What the task requires: The required output is the line that contains "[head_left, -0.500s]" plus every line after it in the listing below, copied exactly as it appears.

Supplied data:
○ ○ ○ ○ ○ ○ ○

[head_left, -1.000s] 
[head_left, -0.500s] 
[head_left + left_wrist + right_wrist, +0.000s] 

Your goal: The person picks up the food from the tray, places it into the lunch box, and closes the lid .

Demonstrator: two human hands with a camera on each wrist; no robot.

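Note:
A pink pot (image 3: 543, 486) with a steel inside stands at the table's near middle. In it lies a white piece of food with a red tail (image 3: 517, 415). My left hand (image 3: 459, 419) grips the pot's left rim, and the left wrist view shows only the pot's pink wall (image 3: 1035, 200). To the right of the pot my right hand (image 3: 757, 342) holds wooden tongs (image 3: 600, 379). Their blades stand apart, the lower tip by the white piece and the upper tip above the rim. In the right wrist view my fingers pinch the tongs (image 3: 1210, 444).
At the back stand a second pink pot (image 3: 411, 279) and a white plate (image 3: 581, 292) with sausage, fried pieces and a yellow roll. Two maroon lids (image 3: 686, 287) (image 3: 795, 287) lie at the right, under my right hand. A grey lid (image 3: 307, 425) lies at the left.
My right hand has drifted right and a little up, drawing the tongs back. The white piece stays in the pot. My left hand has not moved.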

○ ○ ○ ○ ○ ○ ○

Expected answer:
[head_left, -0.500s] 
[head_left + left_wrist + right_wrist, +0.000s] 

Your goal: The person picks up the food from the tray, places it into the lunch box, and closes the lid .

Demonstrator: two human hands with a camera on each wrist; no robot.

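Note:
A pink pot (image 3: 543, 486) with a steel inside stands at the table's near middle. In it lies a white piece of food with a red tail (image 3: 517, 415). My left hand (image 3: 459, 419) grips the pot's left rim, and the left wrist view shows only the pot's pink wall (image 3: 1035, 200). To the right of the pot my right hand (image 3: 757, 342) holds wooden tongs (image 3: 600, 379). Their blades stand apart, the lower tip by the white piece and the upper tip above the rim. In the right wrist view my fingers pinch the tongs (image 3: 1210, 444).
At the back stand a second pink pot (image 3: 411, 279) and a white plate (image 3: 581, 292) with sausage, fried pieces and a yellow roll. Two maroon lids (image 3: 686, 287) (image 3: 795, 287) lie at the right, under my right hand. A grey lid (image 3: 307, 425) lies at the left.
My right hand has drifted right and a little up, drawing the tongs back. The white piece stays in the pot. My left hand has not moved.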

This exercise requires nothing more.